Tal vez se debe al desarrollo, pero encuentro en común en los autores norteamericanos que analizan los conceptos a partir de las experiencias. No explican la vida con el concepto, sino al revés.
A ese método analítico también llegó Juan Bosch, lo que explica que teórica y prácticamente superara a la izquierda dominicana, que buscó conceptos prestados para analizar la sociedad dominicana.
Así busca ejemplos John Medina en el libro “Los doce principios del cerebro.”
Nos cuenta que un joven puede multiplicar por 2 unas 24 veces el número 8 388 628 en unos segundos, obteniendo siempre el resultado correcto.
Sabe de otro chico que puede decir la hora exacta en cada momento del día, incluso dormido, mientras que una muchacha puede determinar las dimensiones exactas de un objeto a seis metros de distancia.

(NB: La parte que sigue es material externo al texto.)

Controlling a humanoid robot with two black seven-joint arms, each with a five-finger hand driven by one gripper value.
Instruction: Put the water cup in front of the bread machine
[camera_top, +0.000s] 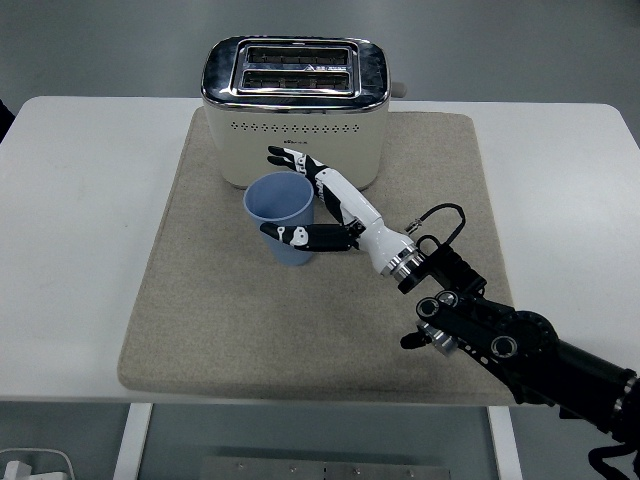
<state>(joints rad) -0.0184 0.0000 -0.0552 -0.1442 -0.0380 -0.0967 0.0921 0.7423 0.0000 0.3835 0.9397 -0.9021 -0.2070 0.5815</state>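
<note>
The blue water cup (281, 217) stood upright on the beige mat (200, 290), open mouth up, just in front of the bread machine (295, 110); its rim came very close to the machine's cream front wall, though whether the 2 touched could not be told. The right hand (320, 205) reached in from the 4 o'clock side of the cup. Its thumb lay against the cup's lower wall, while the other fingers (300, 165) were stretched out straight past the cup's 1 o'clock rim, toward the machine's front, not wrapped around it. The hand looked released rather than clenched, with only that light thumb contact visible.

The right arm (510, 340) ran diagonally off toward 5 o'clock, a black cable (440, 215) looping above the wrist. The bread machine sat at the mat's 12 o'clock edge, its 2 slots (295, 65) open on a chrome top, a small lever (398, 89) at its 3 o'clock side. The mat covered the middle of the white table (70, 200). Apart from the hand and the machine, the mat around the cup lay bare.
</note>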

Un niño a los seis años hacía unos dibujos tan reales e impactantes que logró exponer en una galería de Madison Avenue.
Sin embargo, a ninguno de estos genios en áreas determinadas se les pudo enseñar a amarrarse los zapatos ni tenían un coeficiente intelectual superior a cincuenta.
En el libro Inteligencia Emocional, de Danilo Goleman, el autor narra el caso de una mujer que decía que estaba satisfecha de que sus relaciones con su esposo hubiesen llegado a su fin, pero mientras hablaba, las lágrimas corrían por sus mejillas.
Las destrezas del cerebro de los jóvenes descritas más arriba no tienen todavía una explicación científica clara y nos dicen más de que hay una parte enigmática en esa caja que alberga las emociones y el pensamiento.
Lo que sí está comprobado científicamente es que la parte emocional en el cerebro es la que dirige al hombre en la mayoría de los actos de su vida, lo que explica científicamente el caso de la esposa que lloraba al marido que racionalmente entendía la causa de la separación.
Esto, la parte emocional, determina, como dice John Medina, que la gente no preste atención a las cosas aburridas.
Y todo esto viene a cuento para decir que partiendo de cómo funciona el cerebro humano y que no hay contendiente contra Danilo Medina, es más fácil hacer una fiesta de las primarias del PLD, un acto emocional, que llevar la gente a votar, un acto consciente y aburrido.